Juneteenth commemorates the emancipation of slaves. The date has been celebrated annually on June 19 in various parts of the United States since 1865.
History of the 13th Amendment:
The 13th amendment, which formally abolished slavery in the United States, passed the Senate on April 8, 1864, and the House on January 31,1865. On February 1, 1865, President Abraham Lincoln approved the Joint Resolution of Congress submitting the proposed amendment to the state legislatures.
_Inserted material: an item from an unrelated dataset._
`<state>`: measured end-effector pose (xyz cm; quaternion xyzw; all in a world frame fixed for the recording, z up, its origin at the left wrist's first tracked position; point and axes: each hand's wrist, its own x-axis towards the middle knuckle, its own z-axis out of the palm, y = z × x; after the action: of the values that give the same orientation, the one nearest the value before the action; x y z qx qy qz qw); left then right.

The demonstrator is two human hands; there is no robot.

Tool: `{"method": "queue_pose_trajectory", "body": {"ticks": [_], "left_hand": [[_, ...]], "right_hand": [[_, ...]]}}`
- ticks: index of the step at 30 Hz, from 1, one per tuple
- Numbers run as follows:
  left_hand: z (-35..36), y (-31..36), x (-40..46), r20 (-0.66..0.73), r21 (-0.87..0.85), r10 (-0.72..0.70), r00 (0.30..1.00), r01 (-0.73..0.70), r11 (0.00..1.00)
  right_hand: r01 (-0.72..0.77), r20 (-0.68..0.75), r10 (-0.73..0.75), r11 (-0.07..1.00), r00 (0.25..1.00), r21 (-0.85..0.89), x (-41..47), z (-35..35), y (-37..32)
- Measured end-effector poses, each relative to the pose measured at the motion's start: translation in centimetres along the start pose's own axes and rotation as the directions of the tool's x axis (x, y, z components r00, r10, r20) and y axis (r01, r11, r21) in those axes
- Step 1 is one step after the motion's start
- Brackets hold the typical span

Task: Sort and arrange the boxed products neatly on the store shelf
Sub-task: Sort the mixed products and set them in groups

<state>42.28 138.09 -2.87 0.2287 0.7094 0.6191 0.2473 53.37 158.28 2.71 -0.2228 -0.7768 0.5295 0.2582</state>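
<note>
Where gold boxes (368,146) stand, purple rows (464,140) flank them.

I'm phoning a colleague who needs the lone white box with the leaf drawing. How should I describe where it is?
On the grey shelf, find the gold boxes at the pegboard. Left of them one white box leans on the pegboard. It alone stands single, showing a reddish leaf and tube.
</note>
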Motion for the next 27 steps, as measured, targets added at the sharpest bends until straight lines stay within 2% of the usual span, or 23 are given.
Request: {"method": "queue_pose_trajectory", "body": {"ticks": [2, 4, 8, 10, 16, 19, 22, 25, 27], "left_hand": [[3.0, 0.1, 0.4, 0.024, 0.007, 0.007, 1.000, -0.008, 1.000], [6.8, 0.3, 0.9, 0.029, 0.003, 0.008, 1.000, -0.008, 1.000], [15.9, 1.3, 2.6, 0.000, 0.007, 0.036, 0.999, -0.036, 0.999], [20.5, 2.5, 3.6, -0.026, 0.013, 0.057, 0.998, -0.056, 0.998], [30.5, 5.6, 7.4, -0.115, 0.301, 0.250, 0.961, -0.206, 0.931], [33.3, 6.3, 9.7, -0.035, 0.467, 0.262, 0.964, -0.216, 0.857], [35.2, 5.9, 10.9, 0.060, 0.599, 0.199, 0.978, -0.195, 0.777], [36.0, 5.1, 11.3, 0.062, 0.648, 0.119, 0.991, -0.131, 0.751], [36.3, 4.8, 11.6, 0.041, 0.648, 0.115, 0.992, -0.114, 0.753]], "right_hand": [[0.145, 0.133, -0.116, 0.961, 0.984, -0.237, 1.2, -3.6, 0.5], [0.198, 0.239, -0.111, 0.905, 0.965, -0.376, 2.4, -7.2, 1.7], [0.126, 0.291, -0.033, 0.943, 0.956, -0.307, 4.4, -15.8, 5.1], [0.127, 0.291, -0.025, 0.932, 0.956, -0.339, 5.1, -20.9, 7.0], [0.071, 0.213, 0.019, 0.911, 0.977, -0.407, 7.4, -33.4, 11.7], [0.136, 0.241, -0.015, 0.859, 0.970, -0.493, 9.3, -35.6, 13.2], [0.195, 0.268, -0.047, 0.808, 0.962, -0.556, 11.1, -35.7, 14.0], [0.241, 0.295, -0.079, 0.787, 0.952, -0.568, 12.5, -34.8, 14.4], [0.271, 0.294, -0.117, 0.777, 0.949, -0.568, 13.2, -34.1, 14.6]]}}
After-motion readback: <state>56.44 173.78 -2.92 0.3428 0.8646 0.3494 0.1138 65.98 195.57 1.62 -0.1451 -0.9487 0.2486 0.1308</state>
The necessary number of states ratified it by December 6, 1865. The 13th amendment to the United States Constitution provides that “Neither slavery nor involuntary servitude, except as a punishment for crime whereof the party shall have been duly convicted, shall exist within the United States, or any place subject to their jurisdiction."
In 1863 President Lincoln had issued the Emancipation Proclamation declaring “all persons held as slaves within any State, or designated part of a State, the people whereof shall then be in rebellion against the United States, shall be then, thenceforward, and forever free.” Nonetheless, the Emancipation Proclamation did not end slavery in the nation. Lincoln recognized that the Emancipation Proclamation would have to be followed by a constitutional amendment in order to guarantee the abolishment of slavery.
The 13th amendment was passed at the end of the Civil War before the Southern states had been restored to the Union and should have easily passed the Congress. Although the Senate passed it in April 1864, the House did not. At that point, Lincoln took an active role to ensure passage through congress. He insisted that passage of the 13th amendment be added to the Republican Party platform for the upcoming Presidential elections. His efforts met with success when the House passed the bill in January 1865 with a vote of 119–56.
With the adoption of the 13th amendment, the United States found a final constitutional solution to the issue of slavery. The 13th amendment, along with the14th and 15th, is one of the trio of Civil War amendments that greatly expanded the civil rights of Americans.